EXERCISE GOAL: In the material below, the lines to reproduce exactly are the one containing "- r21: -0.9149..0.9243" and all lines after it through the last.

DATA BELOW:
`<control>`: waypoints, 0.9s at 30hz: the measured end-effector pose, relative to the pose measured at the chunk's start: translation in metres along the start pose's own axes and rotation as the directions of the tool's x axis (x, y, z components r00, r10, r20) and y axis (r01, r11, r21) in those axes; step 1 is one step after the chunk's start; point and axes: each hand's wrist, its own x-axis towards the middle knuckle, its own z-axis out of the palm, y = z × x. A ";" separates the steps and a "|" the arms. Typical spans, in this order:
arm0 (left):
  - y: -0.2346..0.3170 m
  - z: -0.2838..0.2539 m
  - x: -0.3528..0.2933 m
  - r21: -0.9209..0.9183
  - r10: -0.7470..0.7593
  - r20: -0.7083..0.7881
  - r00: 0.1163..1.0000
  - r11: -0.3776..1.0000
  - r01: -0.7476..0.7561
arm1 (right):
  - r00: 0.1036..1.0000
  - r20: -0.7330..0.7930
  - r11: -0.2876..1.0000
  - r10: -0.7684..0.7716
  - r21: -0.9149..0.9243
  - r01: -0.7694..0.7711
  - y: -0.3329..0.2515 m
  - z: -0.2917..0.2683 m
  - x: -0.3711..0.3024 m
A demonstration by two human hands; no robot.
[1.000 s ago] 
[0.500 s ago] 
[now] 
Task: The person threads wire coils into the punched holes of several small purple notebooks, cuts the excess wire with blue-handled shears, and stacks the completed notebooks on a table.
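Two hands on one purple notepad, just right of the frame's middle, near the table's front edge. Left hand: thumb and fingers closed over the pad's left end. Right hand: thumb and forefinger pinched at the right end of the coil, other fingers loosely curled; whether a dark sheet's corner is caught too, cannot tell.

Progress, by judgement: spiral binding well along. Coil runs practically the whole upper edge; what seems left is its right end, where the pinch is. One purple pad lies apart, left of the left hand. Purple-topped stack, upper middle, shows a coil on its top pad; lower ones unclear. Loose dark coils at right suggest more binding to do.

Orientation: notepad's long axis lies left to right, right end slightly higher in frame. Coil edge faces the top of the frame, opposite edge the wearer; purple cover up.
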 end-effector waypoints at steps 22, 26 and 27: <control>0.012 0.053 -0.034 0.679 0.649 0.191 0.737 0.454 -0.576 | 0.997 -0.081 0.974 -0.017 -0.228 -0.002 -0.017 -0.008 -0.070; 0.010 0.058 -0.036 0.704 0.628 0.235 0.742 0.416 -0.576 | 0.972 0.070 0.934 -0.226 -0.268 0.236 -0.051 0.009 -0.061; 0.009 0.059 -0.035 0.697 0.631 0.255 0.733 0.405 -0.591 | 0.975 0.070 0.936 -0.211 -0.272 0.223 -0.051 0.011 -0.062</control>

RESULT OF THIS TASK:
  - r21: -0.9149..0.9243
  - r01: -0.7694..0.7711
  - y: -0.3329..0.2515 m
  - z: -0.2917..0.2683 m
  - x: -0.3711..0.3024 m
A demonstration by two human hands; no robot.
[1.000 s ago] 
[0.500 s ago] 
[now] 
Task: The person threads wire coils into the punched holes of several small purple notebooks, cuts the excess wire with blue-handled shears, and stacks the completed notebooks on a table.
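Two hands on one purple notepad, just right of the frame's middle, near the table's front edge. Left hand: thumb and fingers closed over the pad's left end. Right hand: thumb and forefinger pinched at the right end of the coil, other fingers loosely curled; whether a dark sheet's corner is caught too, cannot tell.

Progress, by judgement: spiral binding well along. Coil runs practically the whole upper edge; what seems left is its right end, where the pinch is. One purple pad lies apart, left of the left hand. Purple-topped stack, upper middle, shows a coil on its top pad; lower ones unclear. Loose dark coils at right suggest more binding to do.

Orientation: notepad's long axis lies left to right, right end slightly higher in frame. Coil edge faces the top of the frame, opposite edge the wearer; purple cover up.
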 end-effector waypoints at steps 22, 26 and 27: <control>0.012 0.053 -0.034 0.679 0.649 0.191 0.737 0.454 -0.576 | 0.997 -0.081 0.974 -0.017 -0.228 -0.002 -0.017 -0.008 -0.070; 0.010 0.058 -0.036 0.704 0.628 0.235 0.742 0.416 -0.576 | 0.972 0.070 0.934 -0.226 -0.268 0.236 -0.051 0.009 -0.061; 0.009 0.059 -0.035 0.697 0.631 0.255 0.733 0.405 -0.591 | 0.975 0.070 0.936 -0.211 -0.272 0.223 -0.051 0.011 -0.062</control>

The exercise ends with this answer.